Бианки и пишущая о нем через семьдесят лет Барскова отразились друг в друге: превосходный текст получился в результате зеркального взаимодействия. Писатель, поэт, архивист Полина Барскова увидела другого такого (масштабы поэтического дарования, конечно, несопоставимы: поэтом, в отличие от Барсковой, Бианки отнюдь не был) и, завороженная, написала о нем — вероятно, осознавая, что ей как художнику (подчеркну, что о ее научных работах я сейчас не говорю) такой, бианковский, стиль обращения с материалом недоступен. И это не в упрек — у нее свой стиль: живой, горячий, «чем случайней, тем вернее». Ее, как Евгения Шварца, в блокаде интересуют «люди <…> почти никто из них не доживет до весны»; ее, как Геннадия Гора, тревожит телесный гиньоль, которым сопровождается катастрофа. И ее волнуют разговоры, далекие от классификаций, те, в которых что-то довоенное, хоть бы и профессиональное, появляется только в следовых количествах, в виде распавшегося «чужого слова». Так, сходящий с ума эрмитажный экскурсовод начинает вдруг, как робот, произносить заученный текст о Рембрандте, а чтение «Снежной королевы» всплывает в череде детских воспоминаний, которыми заговаривают голод замерзшие люди. Вот почему после «Листодера» следует пьеса «Живые картины», о реальных людях — Моисее Ваксере и Антонине Изергиной, об их невозможной любви, и читать это больно, почти невыносимо. Как, вероятно, и писать — настолько, что приходится ударить по живым-умирающим людям наотмашь голосом «блокадной победоносной радиосводки»:
«…раздается голос Тоти, звучащий чеканно, как будто это голос диктора:
Моисей Ваксер умер в стационаре 4 февраля 1942 года. Тоти, Антонины Изергиной, не было рядом с ним в ту ночь. Большая часть его неопубликованных работ, писем и фотографий исчезла».
И пьеса, и вся книга — разительное свидетельство того, как современный писатель, историк, но в первую очередь человек, со своими слабостями, страхами, телом, может вжиться в прошлое. Как прошлое сильно и как требует знать себя, что-то делать с собой. Как бесполезна его консервация. Как архив напоминает тот самый снег, под которым весной работает жизнь.

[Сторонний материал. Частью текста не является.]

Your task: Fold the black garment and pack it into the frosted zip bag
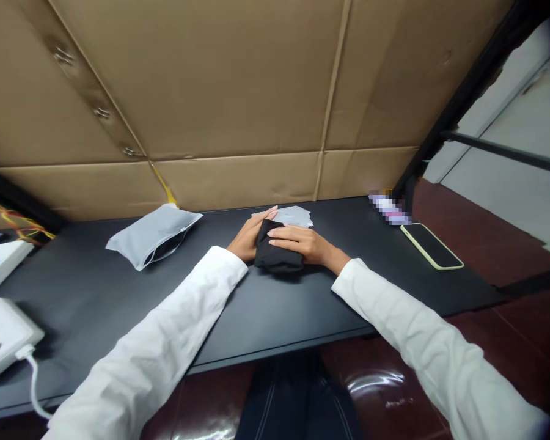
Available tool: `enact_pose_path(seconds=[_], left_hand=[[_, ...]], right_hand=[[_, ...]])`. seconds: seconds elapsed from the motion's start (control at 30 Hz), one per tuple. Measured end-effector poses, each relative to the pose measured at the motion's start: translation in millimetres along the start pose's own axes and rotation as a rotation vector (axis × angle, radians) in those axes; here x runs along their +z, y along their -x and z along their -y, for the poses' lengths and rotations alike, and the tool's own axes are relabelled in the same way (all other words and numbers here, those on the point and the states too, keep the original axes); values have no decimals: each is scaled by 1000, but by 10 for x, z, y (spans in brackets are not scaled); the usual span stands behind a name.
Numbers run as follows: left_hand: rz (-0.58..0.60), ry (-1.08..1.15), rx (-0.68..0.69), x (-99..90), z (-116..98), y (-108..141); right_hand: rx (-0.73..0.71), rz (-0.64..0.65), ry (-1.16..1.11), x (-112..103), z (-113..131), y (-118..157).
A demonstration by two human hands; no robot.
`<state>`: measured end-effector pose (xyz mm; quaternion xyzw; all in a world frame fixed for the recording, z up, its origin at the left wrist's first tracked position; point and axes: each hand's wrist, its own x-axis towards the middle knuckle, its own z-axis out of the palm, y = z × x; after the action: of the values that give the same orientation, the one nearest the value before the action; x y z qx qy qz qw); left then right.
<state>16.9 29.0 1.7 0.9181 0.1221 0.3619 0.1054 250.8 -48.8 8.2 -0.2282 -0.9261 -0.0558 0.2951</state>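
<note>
Cloth (277, 261), black, soft and folded into a thick, compact bundle, sits between your two hands near the middle of the tabletop. Your right hand (310, 244) curves over it from the right, fingers bent across its upper face, so that hand is closed around the bundle. Your left hand (248, 238) lies along the bundle's left side with its fingers pointing away from you; its thumb is hidden, and you cannot tell from here whether it grips or only steadies. Just beyond your fingers lies a pale grey, flat, thin sheet-like piece (296, 215), partly covered by your hands.

Under all this is the matt black, flat tabletop (252, 324). To the left of your hands, well apart from them, you have a translucent grey plastic pouch (149, 235), its mouth gaping towards your right and showing a dark inside. Nearer your left elbow is a white, rounded, box-shaped device (9, 330) with a white cable (35, 386) plugged into it, and behind that a white flat box with blue print (2, 263). On your far right lie a dark-screened phone in a pale yellow-green case (431, 246) and, touching or just beside it, a purple-and-white item (389, 209) too blurred to make out. Behind the tabletop rises a brown cardboard wall (238, 85)
</note>
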Motion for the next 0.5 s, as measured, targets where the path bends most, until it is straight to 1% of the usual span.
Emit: enact_pose_path(seconds=[0.07, 0.17, 0.27, 0.37, 0.43, 0.5], left_hand=[[40, -61, 17, -12, -34, -11], [132, -212, 37, -21, -88, -29], [174, -357, -5, -7, -154, -45], [179, -461, -37, 50, -249, -72], [185, -491, -16, 116, -330, -96], [207, -493, 24, 189, -412, -120]], right_hand=[[72, 27, -11, 26, -47, 29], [248, 38, 36, 81, -63, 31], [433, 24, 145, 137, -8, -34], [688, 59, 272, 185, 58, -134], [861, 88, 324, 209, 77, -184], [979, 100, 315, 224, 77, -206]])
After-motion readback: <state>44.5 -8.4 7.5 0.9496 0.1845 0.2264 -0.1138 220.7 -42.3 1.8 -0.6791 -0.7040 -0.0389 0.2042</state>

1 О книге Полины Барсковой «Живые картины» см. также в статье Валерии Пустовой в настоящем номере «Нового мира».
2 Барскова Полина. Сообщение Ариэля (2006 — 2010). Предисловие Кирилла Кобрина. М., «Новое литературное обозрение», 2011 («Новая поэзия»). См. о книге также: Корчагин Кирилл. «И каменный все видел человек…» — «Новый мир», 2012, № 8.